Written by Staff Writer, CNN
Local authorities say they’ve confirmed that a massacre at a central Mali market that left 31 people dead and 58 injured is the work of militants.
The attacks took place Sunday at the busy Kelaba market in Timbuktu as Malian residents celebrated the New Year.
Ahmad Belaid, an official with the administrative authorities of Timbuktu, said that “four assailants” targeted the market, using guns and explosives. One militant killed his victims with a knife and another drove a car bomb, he said.
Security forces in Timbuktu have confirmed that militants were behind the attacks.
“Two out of the four attackers were neutralized immediately by security forces who are carrying out an investigation,” El Hadj Clervoisod, the media office of the mayor of Timbuktu, said.
Lamine Ag Sidibo, the secretary of security of Timbuktu, told French news agency AFP that one of the attackers died from his wounds at the hospital. Authorities believe two more remain at large.
No group immediately claimed responsibility for the attack, but Malian security sources said it is suspected to be the work of al Qaeda-linked militants.
Civilians at Kelaba
Saturday night’s massacre was the latest in a series of attacks in Mali, which has become the epicenter of jihadist violence in West Africa. The unrest has caused Mali to lose nearly 20 percent of its GDP due to insecurity, according to estimates by the United Nations.

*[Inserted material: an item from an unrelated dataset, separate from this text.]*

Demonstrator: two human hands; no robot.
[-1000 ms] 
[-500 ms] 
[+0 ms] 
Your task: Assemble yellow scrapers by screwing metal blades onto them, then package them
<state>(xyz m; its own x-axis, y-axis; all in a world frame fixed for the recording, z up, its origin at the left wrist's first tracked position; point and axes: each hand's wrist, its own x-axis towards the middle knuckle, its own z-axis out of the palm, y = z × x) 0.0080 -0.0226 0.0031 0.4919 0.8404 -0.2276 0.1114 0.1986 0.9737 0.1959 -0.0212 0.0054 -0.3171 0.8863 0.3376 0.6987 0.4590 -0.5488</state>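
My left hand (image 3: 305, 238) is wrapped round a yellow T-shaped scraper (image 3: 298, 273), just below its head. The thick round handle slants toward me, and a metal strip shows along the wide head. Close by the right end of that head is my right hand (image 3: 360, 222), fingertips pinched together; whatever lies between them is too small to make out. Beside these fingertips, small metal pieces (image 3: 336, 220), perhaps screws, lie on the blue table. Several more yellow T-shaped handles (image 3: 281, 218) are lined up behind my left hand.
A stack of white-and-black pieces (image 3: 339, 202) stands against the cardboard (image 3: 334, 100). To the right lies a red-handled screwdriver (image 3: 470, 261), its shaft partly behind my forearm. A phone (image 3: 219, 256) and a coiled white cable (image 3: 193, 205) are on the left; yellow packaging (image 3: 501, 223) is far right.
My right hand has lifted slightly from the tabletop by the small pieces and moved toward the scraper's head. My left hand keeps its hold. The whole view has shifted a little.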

“January is of course not an ordinary month,” a spokesman for the Movement for Unity and Jihad in West Africa, or MUJAO, Youssouf Ag Gaikhilou, told Reuters Tuesday.

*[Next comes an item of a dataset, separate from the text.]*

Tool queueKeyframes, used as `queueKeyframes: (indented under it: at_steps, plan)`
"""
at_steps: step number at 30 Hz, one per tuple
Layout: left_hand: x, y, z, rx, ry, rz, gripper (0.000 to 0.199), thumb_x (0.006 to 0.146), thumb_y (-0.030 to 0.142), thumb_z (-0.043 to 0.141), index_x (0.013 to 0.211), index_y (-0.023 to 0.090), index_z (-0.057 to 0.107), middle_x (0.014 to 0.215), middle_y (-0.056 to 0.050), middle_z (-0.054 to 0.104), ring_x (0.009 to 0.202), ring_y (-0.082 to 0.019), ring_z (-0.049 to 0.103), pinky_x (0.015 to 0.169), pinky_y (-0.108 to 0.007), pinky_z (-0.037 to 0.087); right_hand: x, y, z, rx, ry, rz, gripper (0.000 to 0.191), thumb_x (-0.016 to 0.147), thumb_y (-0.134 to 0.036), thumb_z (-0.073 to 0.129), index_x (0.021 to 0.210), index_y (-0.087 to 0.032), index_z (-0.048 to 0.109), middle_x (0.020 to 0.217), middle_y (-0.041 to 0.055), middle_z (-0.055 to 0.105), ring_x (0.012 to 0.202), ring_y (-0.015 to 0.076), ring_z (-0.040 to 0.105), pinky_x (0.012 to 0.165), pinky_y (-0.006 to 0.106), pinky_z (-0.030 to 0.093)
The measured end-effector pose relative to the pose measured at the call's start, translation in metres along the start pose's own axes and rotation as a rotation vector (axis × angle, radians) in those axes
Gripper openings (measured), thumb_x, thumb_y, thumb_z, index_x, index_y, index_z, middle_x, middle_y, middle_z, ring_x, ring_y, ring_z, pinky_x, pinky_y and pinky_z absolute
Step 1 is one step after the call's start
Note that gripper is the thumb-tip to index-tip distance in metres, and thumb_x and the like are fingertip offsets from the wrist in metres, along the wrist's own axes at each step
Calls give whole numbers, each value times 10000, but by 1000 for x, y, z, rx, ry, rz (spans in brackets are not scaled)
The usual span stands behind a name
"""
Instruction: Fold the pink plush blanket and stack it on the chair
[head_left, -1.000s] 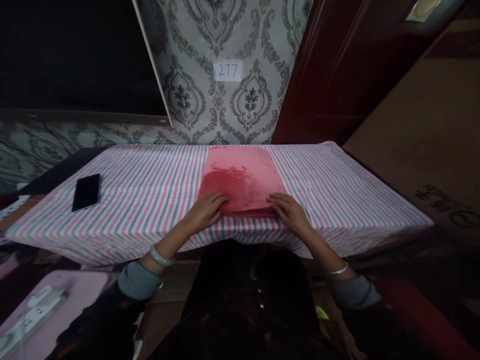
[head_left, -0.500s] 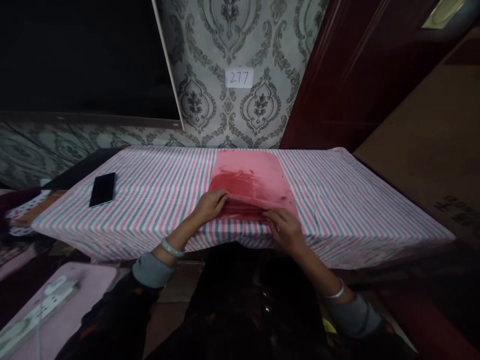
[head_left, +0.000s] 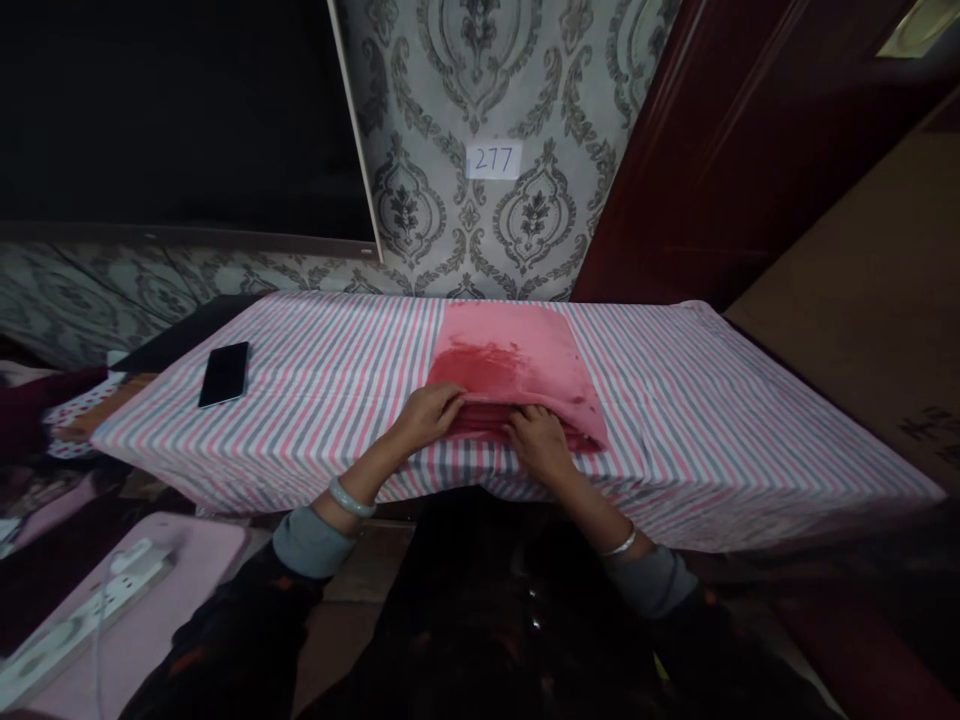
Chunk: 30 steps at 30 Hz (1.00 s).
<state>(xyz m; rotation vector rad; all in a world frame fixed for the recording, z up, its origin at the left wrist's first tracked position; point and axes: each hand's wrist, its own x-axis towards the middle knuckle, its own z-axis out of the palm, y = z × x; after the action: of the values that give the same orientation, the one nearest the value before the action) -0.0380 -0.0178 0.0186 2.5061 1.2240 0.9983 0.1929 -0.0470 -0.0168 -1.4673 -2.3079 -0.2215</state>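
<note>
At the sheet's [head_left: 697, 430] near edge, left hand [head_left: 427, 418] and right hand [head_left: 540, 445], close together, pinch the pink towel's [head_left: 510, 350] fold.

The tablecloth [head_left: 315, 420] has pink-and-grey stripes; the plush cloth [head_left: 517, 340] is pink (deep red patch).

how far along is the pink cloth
Done: the near edge of the pink cloth looks turned over into folded layers. In hand: the left hand and right hand rest on those layers. Left: the far part still lies flat and unfolded on the striped sheet, so it looks early on.
</note>
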Motion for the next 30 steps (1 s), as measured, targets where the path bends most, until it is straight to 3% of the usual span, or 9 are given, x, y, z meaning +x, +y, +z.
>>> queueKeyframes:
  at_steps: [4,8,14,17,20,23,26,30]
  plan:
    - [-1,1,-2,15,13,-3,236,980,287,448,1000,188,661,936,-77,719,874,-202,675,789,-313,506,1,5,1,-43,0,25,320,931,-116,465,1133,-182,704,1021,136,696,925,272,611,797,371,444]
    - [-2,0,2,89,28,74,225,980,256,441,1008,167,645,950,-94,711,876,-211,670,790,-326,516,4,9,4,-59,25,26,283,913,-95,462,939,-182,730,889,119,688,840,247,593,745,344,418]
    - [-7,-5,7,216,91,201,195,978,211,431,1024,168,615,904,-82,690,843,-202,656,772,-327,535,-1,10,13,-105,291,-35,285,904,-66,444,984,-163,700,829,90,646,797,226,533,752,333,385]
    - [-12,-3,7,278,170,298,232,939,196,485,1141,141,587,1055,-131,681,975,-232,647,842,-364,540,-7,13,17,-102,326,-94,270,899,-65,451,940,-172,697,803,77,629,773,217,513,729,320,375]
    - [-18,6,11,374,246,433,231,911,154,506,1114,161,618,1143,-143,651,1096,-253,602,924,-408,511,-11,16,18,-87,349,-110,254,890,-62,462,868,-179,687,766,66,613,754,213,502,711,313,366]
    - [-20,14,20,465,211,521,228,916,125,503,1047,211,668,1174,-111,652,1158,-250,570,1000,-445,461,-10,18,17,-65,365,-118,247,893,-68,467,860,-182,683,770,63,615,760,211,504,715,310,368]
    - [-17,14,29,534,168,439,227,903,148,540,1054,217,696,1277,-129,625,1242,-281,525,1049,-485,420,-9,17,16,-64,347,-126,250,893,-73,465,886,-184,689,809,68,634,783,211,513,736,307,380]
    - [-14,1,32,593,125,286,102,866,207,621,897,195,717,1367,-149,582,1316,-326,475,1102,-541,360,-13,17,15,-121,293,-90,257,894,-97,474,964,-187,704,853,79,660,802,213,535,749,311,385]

“It’s a month of all jihad, when the one who decides something is the one who leads it.”
In November, Al-Qaeda affiliate AQIM claimed responsibility for a suicide attack that targeted a heavily fortified military camp in Mali’s northern Gao region, killing 17 members of the Malian military.

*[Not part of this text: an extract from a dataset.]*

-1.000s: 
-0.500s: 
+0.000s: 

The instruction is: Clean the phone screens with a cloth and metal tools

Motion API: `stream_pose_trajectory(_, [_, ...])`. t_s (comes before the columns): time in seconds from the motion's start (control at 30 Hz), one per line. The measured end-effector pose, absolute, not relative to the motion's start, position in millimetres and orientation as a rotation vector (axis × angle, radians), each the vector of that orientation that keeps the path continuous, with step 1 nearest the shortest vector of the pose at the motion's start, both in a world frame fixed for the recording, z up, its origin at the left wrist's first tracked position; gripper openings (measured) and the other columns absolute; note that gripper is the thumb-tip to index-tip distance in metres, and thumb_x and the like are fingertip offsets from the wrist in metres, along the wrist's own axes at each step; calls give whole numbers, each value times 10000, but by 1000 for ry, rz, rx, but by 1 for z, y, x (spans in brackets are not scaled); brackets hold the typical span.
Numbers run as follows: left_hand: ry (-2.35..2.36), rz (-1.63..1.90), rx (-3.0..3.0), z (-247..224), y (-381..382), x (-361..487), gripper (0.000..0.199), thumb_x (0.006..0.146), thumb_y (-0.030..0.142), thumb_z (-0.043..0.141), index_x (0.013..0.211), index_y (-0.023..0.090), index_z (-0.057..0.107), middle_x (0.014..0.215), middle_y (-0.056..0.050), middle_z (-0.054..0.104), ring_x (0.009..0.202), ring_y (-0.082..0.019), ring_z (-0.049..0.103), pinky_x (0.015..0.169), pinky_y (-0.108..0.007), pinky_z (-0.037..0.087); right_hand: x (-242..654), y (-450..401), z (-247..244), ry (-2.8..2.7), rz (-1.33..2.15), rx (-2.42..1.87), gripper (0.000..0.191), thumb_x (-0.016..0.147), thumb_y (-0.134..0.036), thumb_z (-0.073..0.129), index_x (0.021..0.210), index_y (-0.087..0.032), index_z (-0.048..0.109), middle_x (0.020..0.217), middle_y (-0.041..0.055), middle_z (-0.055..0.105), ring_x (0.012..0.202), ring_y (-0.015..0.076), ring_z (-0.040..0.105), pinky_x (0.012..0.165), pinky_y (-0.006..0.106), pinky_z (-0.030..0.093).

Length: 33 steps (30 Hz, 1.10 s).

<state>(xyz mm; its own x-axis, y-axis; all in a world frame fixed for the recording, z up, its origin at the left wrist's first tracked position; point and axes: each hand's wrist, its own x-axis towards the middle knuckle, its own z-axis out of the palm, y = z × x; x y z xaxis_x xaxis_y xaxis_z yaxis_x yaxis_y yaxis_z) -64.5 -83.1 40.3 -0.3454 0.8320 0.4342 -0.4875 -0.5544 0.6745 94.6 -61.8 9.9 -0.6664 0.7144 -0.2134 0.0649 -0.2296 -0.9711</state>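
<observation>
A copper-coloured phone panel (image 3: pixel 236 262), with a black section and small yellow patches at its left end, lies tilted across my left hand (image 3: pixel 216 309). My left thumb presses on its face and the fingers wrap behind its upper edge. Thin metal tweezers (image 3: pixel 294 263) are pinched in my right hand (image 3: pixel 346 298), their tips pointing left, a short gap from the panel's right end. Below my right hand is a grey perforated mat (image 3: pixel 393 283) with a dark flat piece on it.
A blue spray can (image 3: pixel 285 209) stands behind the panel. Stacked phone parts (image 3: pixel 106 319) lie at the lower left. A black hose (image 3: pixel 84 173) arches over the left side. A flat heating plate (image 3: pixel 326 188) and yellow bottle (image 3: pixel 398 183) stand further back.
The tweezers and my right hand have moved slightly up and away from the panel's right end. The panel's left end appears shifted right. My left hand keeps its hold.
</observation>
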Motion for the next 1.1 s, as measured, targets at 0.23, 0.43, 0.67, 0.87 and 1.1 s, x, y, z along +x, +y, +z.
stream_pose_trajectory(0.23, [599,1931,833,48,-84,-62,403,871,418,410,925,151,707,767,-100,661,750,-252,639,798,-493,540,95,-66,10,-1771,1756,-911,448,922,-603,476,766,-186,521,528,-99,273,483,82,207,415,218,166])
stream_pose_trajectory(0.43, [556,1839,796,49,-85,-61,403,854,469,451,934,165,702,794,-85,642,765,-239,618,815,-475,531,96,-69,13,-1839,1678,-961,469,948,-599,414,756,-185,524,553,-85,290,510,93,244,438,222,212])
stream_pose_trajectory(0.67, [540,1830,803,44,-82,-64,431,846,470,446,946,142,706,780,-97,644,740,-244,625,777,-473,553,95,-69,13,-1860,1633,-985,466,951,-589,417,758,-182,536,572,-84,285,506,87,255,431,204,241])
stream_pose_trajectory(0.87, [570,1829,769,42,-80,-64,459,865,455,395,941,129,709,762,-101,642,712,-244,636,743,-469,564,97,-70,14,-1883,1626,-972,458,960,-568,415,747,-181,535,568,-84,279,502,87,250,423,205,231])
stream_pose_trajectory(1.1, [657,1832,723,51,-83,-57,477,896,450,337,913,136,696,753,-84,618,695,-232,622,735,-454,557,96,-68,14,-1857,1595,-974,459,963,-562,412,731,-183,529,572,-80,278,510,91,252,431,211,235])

According to CNN, the jihadists have increased their presence across the entire North of Mali and, according to a 2017 French counterterror study, have opened more than 40 training camps.
Gao and the Kidal region are no longer contested areas by the Malian government, but extremist gunmen remain active in these regions. In 2014, Islamist extremist groups led by MUJAO, as well as the so-called Movement for Unity and Jihad in West Africa, or MUJAO, seized several northern towns, including Gao and Kidal.
The Malian military, supported by French troops, were able to retake control of the cities in early 2015. But the extremists returned to northern Mali late in 2016, laying siege to Timbuktu, which had been one of the more stable parts of the country. The extremists’ assault in January 2017 was at the center of the International Criminal Court’s ongoing investigation into abuses committed by the Malian military.
However, despite the attacks, the population in the north of Mali is generally far more peaceful than in the south. The UN has said the jihadists have no command or control over the population in northern Mali, according to the World Bank.